= WHAT YOU ARE ASKED TO DO =
Excluding any images, copy all of the lines below precisely as written.

= INFORMATION SHOWN =
↓
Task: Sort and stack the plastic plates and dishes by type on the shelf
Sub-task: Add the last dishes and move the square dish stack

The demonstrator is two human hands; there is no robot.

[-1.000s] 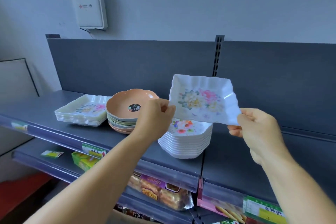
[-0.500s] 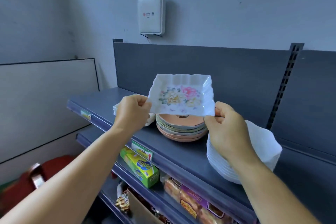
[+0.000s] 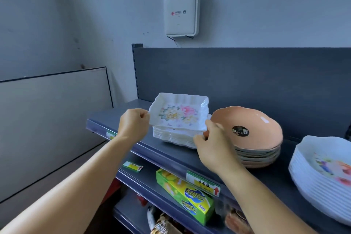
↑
= TASK RESULT =
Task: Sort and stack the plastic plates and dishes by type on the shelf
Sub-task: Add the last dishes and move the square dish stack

The demonstrator is two human hands; there is no robot.

[-1.000s] 
[-0.500s] 
[+0.000s] 

The exercise is done, and nothing more is needed.